- _Instructions to follow_:
Every line from the line containing "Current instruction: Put" through the end of the data is to be reproduced exactly, excluding pictures.

(Source material begins)

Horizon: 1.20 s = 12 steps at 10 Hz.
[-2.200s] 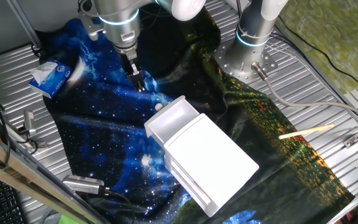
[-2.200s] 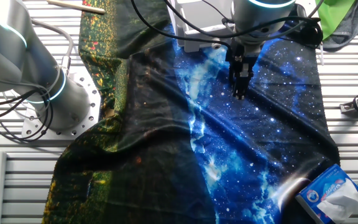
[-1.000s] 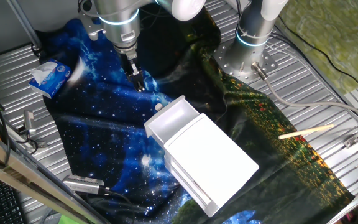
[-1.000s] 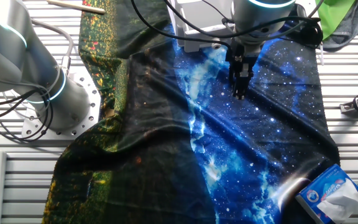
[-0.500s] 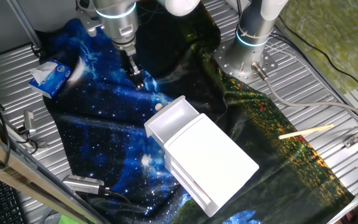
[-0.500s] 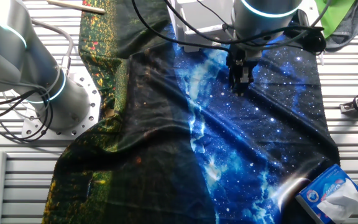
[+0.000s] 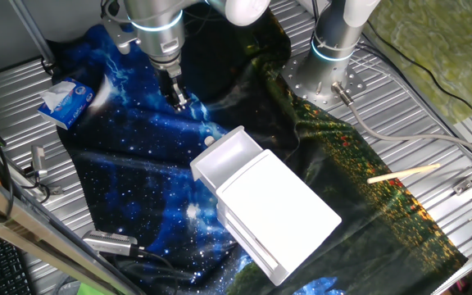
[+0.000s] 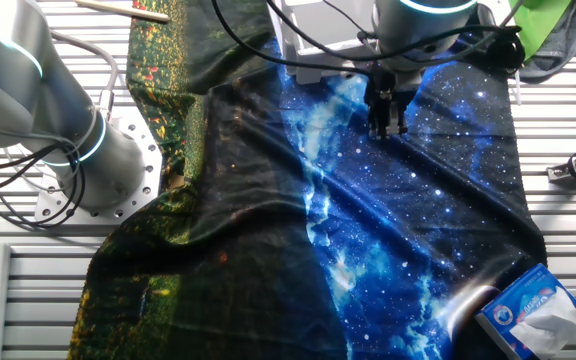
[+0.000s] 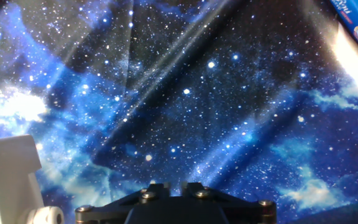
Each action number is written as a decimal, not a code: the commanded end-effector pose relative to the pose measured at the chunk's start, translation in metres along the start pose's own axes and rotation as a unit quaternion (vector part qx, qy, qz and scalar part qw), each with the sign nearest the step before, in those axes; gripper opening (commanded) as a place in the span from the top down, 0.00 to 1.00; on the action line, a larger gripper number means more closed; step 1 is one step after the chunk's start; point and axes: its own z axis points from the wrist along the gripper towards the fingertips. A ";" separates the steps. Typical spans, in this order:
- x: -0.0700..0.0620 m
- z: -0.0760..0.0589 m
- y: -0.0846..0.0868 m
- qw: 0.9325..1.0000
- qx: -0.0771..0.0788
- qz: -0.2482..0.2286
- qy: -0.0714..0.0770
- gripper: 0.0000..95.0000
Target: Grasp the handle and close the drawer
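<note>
My gripper (image 7: 179,103), fingers seemingly pressed together, hung beyond the light, thin-walled drawer (image 7: 229,161), best taken by its small slippery handle (image 7: 210,141).

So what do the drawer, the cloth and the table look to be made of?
Drawer: likely plastic, going by its smooth, slightly glossy white thin walls.
Cloth: thin printed fabric with a starry pattern; it creases and folds.
Table: apparently metal, ribbed and silvery grey.

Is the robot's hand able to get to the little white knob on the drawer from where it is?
Probably yes. The gripper hangs over the starry cloth, apart from the knob on the open drawer, and nothing lies between them.
</note>
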 end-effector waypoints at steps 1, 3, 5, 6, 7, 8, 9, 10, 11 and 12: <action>0.000 -0.001 0.000 1.000 -0.005 -0.013 0.006 1.00; 0.000 -0.001 0.000 1.000 -0.002 -0.019 0.010 1.00; 0.000 -0.001 0.000 0.998 -0.003 -0.069 0.006 1.00; 0.000 -0.002 0.001 0.988 0.003 -0.154 -0.003 1.00; 0.000 -0.002 0.001 0.980 0.010 -0.200 -0.004 1.00; 0.000 -0.003 0.002 0.967 0.015 -0.255 -0.007 1.00; 0.000 -0.003 0.002 0.940 0.036 -0.340 0.003 1.00; -0.001 -0.003 0.005 0.904 0.065 -0.423 0.009 1.00; -0.002 -0.003 0.006 0.881 0.066 -0.469 0.010 1.00; -0.002 -0.003 0.006 0.870 0.067 -0.488 0.007 1.00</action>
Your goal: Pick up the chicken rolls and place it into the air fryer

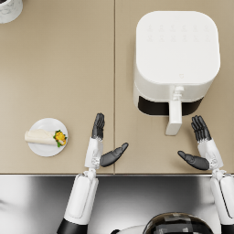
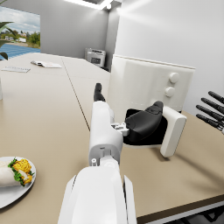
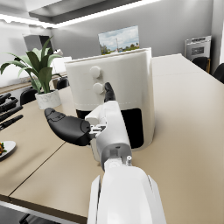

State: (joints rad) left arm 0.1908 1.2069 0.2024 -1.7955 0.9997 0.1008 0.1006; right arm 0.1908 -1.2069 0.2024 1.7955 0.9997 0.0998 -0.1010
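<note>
The left hand (image 1: pixel 101 141) hangs released over the desk (image 1: pixel 64 68) near its front edge, fingers straight and thumb spread, grasping nothing; the right hand (image 1: pixel 201 145) is likewise released, fingers apart, just right of the air fryer's handle. Between them, further back toward the right side of the desk, stands the white air fryer (image 1: pixel 176 57), its drawer slightly out and its handle (image 1: pixel 174 116) pointing at the front edge. The chicken roll (image 1: pixel 42 136) lies on a small white plate (image 1: pixel 48 148) near the front left edge, well apart from the left hand. The desk is tan with a seam down its middle. A potted plant (image 3: pixel 37 72) stands behind, and grey walls with ceiling lights enclose the room.
</note>
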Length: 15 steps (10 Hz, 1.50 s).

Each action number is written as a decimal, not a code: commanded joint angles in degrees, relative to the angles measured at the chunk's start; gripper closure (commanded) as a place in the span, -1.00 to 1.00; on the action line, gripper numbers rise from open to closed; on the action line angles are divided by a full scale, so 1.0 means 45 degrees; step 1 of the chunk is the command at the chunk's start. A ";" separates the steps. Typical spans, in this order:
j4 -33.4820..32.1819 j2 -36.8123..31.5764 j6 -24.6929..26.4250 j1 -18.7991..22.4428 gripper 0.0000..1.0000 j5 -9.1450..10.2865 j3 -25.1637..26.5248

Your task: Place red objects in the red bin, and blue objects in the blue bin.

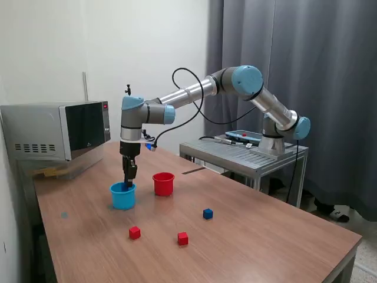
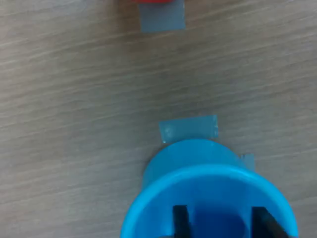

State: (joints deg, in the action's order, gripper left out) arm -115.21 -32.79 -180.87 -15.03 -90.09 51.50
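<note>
My gripper [image 1: 128,177] points straight down with its fingertips inside the light blue bin [image 1: 123,196]. In the wrist view the two dark fingers [image 2: 181,220] stand within the blue bin's rim [image 2: 148,198], and a dark blue cube [image 2: 218,220] fills the gap between them, apparently held. The red bin [image 1: 163,183] stands next to the blue bin, on the exterior view's right; its edge shows in the wrist view [image 2: 153,2]. One dark blue cube [image 1: 207,213] and two red cubes [image 1: 135,232] [image 1: 182,238] lie on the table nearer the front.
A microwave [image 1: 56,130] stands at the table's back, on the exterior view's left. A metal stand [image 1: 241,154] carrying the arm's base is beyond the table's right edge. Grey tape patches [image 2: 188,128] mark the wooden tabletop by the bins.
</note>
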 commanded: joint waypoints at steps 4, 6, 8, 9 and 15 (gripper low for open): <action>-0.0002 -0.0076 -0.0002 0.0019 -1.00 -0.0020 0.0060; -0.0002 -0.0232 -0.0002 0.0116 -1.00 -0.0058 0.0292; -0.0002 -0.1456 0.0095 0.0427 -1.00 -0.0117 0.1614; 0.0017 -0.2527 0.0251 0.0816 -1.00 -0.0137 0.3034; -0.0138 -0.4198 0.6767 0.3649 -1.00 -0.0117 0.6133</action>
State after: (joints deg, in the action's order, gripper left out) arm -115.45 -51.33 -157.01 -1.36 -90.71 77.91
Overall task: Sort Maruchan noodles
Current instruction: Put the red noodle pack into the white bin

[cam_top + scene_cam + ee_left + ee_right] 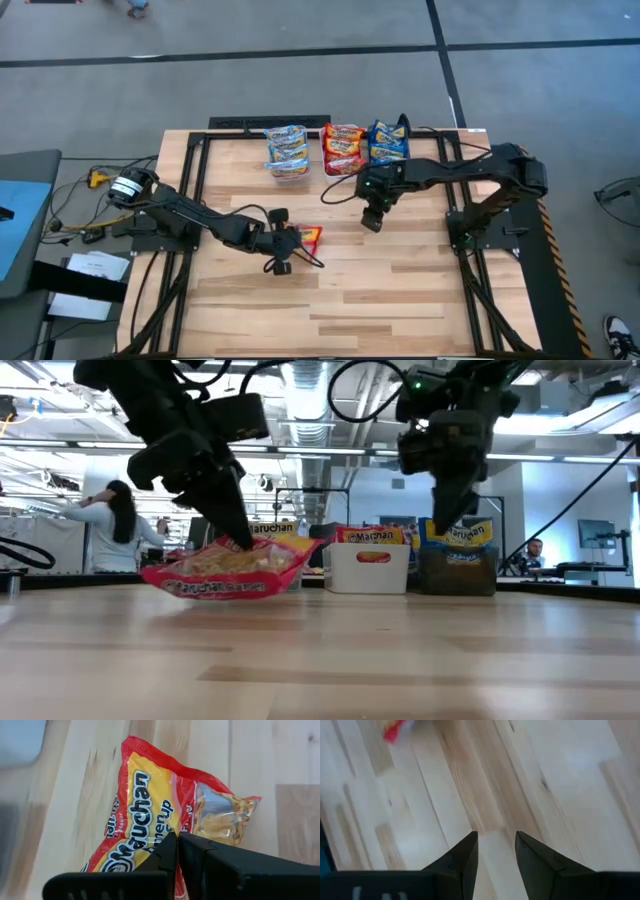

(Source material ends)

- _Task result_:
Current instruction: Put the red noodle pack into the white bin

[cam_top + scene_cam + ee_left + ee_right] 

There is no more to this answer.